Por todo ello resulta
de sumo interés asomarse a un volumen que da cuenta puntual
de uno de los puntos más altos en la historia del drama mexicano
en el siglo xx. Fundado curiosamente (o no tanto si se piensa dos
veces) por personalidades casi todas con trayectorias en disciplinas
ajenas al fenómeno escénico, Poesía en Voz
Alta fue una empresa de avanzada a mediados del siglo pasado a partir
de premisas revulsivas que aun en estos tiempos se perciben sensatas
e incluso necesarias para un gremio eternamente volcado sobre la
contemplación de su propio ombligo. A más de veinticinco
años de su primera publicación en inglés por
la Universidad de Missouri, es hasta ahora que podemos inmiscuirnos
en un estudio que documenta exhaustivamente el movimiento surgido
en el desaparecido Teatro del Caballito. Debido a la académica
estadunidense Roni Unger, Poesía en Voz Alta ha visto
la luz en castellano, traducido por Silvia Peláez y editado
por el inba y la unam.
Las Arquetipas, Jesusa Rodríguez y Liliana Felipe |
Se da por sentado, pero
se le considera poco en su real dimensión: Poesía
en Voz Alta pensó como epicentro del teatro a la palabra,
con la consecuente decantación por confeccionar sus ocho
programas con textos que entrañaban un predominio de la verbalidad
refinada que implicaba, desde luego, cierto replanteamiento de las
formas de interpretación imperantes en el teatro nacional
de la época pues, no obstante los hallazgos de ejercicios
de avanzada anteriores como Teatro de Ulises, continuaba el predominio
del drama realista y naturalista y de la escuela de actuación
que los sostenía.
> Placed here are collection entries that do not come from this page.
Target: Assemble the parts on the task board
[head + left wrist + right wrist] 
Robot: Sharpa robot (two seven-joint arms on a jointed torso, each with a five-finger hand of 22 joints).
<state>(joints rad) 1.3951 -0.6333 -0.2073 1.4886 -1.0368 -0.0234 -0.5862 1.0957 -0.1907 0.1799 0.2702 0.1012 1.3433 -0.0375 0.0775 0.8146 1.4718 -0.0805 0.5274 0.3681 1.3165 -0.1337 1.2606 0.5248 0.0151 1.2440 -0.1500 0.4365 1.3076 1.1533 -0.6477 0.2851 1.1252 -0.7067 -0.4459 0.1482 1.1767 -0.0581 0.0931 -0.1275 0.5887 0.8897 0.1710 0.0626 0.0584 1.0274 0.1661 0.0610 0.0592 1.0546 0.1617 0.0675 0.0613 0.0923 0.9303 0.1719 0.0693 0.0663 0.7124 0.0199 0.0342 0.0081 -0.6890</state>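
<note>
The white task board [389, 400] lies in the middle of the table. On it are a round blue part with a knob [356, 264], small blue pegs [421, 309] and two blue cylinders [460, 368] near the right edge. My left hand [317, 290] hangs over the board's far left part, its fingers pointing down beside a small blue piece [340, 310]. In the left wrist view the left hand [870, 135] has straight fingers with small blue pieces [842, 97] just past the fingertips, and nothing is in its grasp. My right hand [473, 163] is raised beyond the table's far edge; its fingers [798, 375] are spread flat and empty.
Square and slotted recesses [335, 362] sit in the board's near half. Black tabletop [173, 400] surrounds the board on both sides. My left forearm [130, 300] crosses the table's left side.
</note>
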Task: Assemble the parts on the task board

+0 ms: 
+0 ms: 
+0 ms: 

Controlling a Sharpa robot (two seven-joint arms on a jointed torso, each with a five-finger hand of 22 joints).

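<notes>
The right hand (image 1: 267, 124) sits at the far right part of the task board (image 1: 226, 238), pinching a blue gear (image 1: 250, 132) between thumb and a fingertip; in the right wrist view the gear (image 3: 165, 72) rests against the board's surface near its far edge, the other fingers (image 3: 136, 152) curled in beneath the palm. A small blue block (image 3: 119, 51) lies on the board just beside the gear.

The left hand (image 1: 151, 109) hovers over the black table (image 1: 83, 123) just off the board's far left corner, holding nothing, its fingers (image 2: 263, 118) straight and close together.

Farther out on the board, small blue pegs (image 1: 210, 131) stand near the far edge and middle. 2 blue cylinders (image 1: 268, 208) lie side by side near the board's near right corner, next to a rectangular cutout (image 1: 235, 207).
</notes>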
Que entre sus principales gestores y animadores
se contaran literatos de la talla de Juan José Arreola y
Octavio Paz, tal y como entre quienes impulsaron las noches de teatro
del Ulises décadas atrás se encontraban Xavier Villaurrutia,
Salvador Novo y Gilberto Owen, no debe mirarse sólo como
la mera explicación de una serie de elecciones programáticas,
sino como el origen de un despliegue poético. Revisando la
composición de los dos primeros programas, los que tuvieron
a Arreola y a Paz como responsables literarios, uno puede dar fe
de un abanico textual ecléctico pero hermanado en torno a
una apuesta que se correspondía en los hechos con la declaración
de intenciones. "Renunciamos lúcidamente acotaba
Arreola a la mayoría de los recursos técnicos
que pervierten y complican el teatro moderno." Para ello, se
necesitaba un repaso somero pero sustancioso por lo más granado
de la dramática occidental: de Juan del Encina a García
Lorca, de Sánchez de Badajoz a Lope de Vega, de Tardieu a
Ionesco, todo teatro textual, de la palabra, en el sentido menos
espurio del calificativo.
Se puede decir que entre
los mayores hallazgos de Unger como relatora historiográfica,
amén de la revisión de sus ocho programas y de las
entrevistas realizadas con algunos de los protagonistas, es la consideración
de Poesía en Voz Alta como una sinergia integral cuya aportación
no se circunscribió a lo textual. El diseño escénico,
debido en un principio a Leonora Carrington y sobre todo de Juan
Soriano, implicó un rompimiento con las convenciones realistas
del tratamiento del espacio, el tiempo escénico y el color,
además de vincular al intérprete con el dispositivo
escénico mediante una poética que tenía poco
de naturalismo y mucho de sentido contemporáneo. Si consideramos
además que allí se formaron algunos de quienes habrían
de cimbrar el teatro mexicano en décadas posteriores (Mendoza,
Gurrola, Ibáñez, Nancy Cárdenas, etcétera),
la prosa desenfadada de Unger y la fina traducción de Peláez,
el libro es una lectura perentoria para quien quiera asomarse a
la historia, evocar una época ida y pensar una vez más
la relación del teatro mexicano con la modernidad.